くらのすけの映画日記

「シネマラムール」の管理人くらのすけの映画鑑賞日記です。 なるべく、見た直後の印象を書き込んでいるのでネタバレがある場合があります。その点ご了解ください。

映画感想「時をかける少女」(原田知世版)「高校三年生」

時をかける少女

時をかける少女
30数年ぶりに再見。懐かしいの一言、そして原田知世の愛くるしさに改めてファンになる。

青春の切ないひとときを描いた原作のすばらしさはもちろんですが、生まれ故郷尾道へのノスタルジーと古き映画への哀愁を映像に凝縮させファンタジックなラブストーリーに仕上げた大林宣彦の才能に拍手してしまいました。

とはいえ、この映画が公開された当時、観客の誰もがその一昔前にNHKの少年ドラマシリーズの名作「タイムトラベラー」をみている人もおおく、かく言う私もあの感動を再び味わうことはなかった。

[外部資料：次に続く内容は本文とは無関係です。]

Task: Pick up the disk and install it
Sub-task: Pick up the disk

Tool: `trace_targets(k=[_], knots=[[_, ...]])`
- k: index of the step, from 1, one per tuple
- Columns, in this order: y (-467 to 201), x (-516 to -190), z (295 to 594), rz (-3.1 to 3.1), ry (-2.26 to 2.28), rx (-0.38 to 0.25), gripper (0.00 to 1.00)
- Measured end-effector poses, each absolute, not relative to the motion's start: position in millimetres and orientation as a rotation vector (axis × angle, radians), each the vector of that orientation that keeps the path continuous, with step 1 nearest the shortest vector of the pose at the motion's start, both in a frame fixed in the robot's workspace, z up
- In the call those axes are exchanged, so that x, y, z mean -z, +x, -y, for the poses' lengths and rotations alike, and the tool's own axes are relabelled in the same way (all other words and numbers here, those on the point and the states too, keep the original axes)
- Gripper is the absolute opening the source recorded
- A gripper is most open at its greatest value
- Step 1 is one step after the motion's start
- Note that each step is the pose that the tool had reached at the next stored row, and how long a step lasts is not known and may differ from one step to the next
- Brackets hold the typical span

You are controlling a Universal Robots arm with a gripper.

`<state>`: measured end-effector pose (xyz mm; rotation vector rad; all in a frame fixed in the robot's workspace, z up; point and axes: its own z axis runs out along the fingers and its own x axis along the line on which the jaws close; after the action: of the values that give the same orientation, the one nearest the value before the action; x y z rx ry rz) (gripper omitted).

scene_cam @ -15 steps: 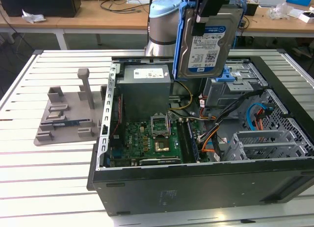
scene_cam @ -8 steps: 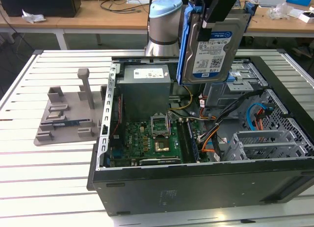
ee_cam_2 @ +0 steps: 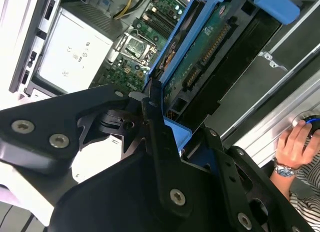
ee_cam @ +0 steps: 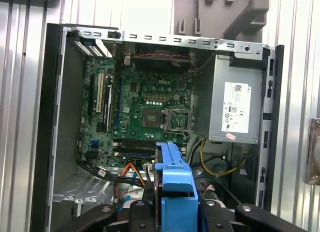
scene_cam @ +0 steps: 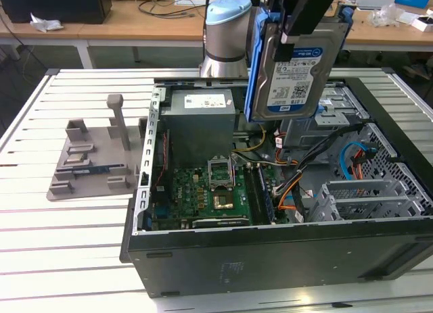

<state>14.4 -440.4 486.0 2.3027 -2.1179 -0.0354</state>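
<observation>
The disk (scene_cam: 298,69) hangs upright above the open computer case (scene_cam: 270,252), its white-and-blue label facing the exterior camera and blue carrier rails along its sides. My gripper (scene_cam: 295,30) is shut on its upper end, black fingers (scene_cam: 287,46) reaching down over the silver face. The second wrist view looks along the disk (ee_cam_2: 207,49), showing its green circuit-board underside between blue rails, clamped in the gripper (ee_cam_2: 167,129). In the first wrist view the disk's blue carrier edge (ee_cam: 175,179) sticks out from the gripper (ee_cam: 175,214), over the case's cables.
Inside the case lie the motherboard (scene_cam: 206,191), a grey power-supply box (scene_cam: 201,120), orange and blue cables (scene_cam: 291,191) and a metal drive cage (scene_cam: 362,198). A grey plastic fixture (scene_cam: 95,157) sits on the slatted table at the exterior view's left. A person's hand (ee_cam_2: 295,144) rests nearby.
</observation>
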Motion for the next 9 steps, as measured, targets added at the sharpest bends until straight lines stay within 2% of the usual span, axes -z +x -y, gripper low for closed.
trace_targets(k=[9], knots=[[14.4,-484.9,457.0,2.118,2.303,0.035,0.37]])
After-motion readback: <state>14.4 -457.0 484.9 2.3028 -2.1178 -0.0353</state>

それほど「タイムトラベラー」はすばらしかった。

そう書いたとはいえ、こうしてもう一度見直した原田知世版の「時をかける少女」は上原健や入り江たか子などの往年の映画俳優を起用したり、エンドクレジットで登場人物が立ち上がってミュージカルよろしく歌い出したりと懐かしい黄金期の映画の息吹を再現していることに気がつく。

冒頭で「A MOVIE」とクレジットするように、映画というのはこうなのだと当時、まだ駆け出しに近かった大林宣彦はいいたかったのだろう。

作品全体のストーリー展開のリズムがやや弱いところもあって、特に後半は甘いが、それでも原田知世のはじけるようなみずみずしい魅力とりつかれてしまう。これは原田知世のスター映画なんだったと思い出してしまう。

この映画「時をかける少女」を初めてみたひとはほとんどが彼女のファンになった。「タイムトラベラー」をみた誰もが島田淳子という女優に見せられ、ケン・ソゴルを演じた男優に惚れたのと同じである。

ちなみにこの原田知世版では未来人の名前ケン・ソゴルは登場しない。そしてラベンダーの薬は原作やテレビ版がタイムリープの薬であるが、この映画ではただの薬草の薬のごとく描かれていて、ややSF色が薄いことに気がつく。

全体を思春期の揺れ動く少女のからだの危うさ、切ない初恋の切なさにテーマを絞ったためだろう。
もう懐かしいの一言、映画よろしく一緒にタイムトリップして懐かしい時代へ戻りました。あの日の一瞬を思い出しました。良かった。


「高校三年生」
国民的な名曲をバックに描かれる学園ドラマであるが、同様のパターンで描かれる今井正監督の「青い山脈」とくべると完成度の高さの雲泥の違いがはっきりと見えてしまう。

とはいえ、そんなめんどうなことを別にすれば、制作された1960年代の高校生たちの恋愛感、世相の考え方などが的確に盛り込まれた映画としては当時として最先端の学園ドラマだったかと思えます。

古い考え方で恋愛を否定し家柄や職業に偏見を持つ老人の存在、SEXへの嫌悪感と恋愛に対する極端な潔癖性を求める女学生の意識、教師と生徒の恋愛への支店等々、今となっては悪くいうと古くさくなったテーマが丁寧に描かれていく。

画面がまっすぐで工夫に乏しいし、カットとカットのつなぎが平凡ではあるけれども、そのストレートな誠実な画面が舟木一夫のヒット曲の映画版というイメージとしては成功しているのかもしれません。

いずれにせよ、今のテレビドラマのような薄っぺらが画面ではないし、その点だけでも見る価値は十分にあると思います。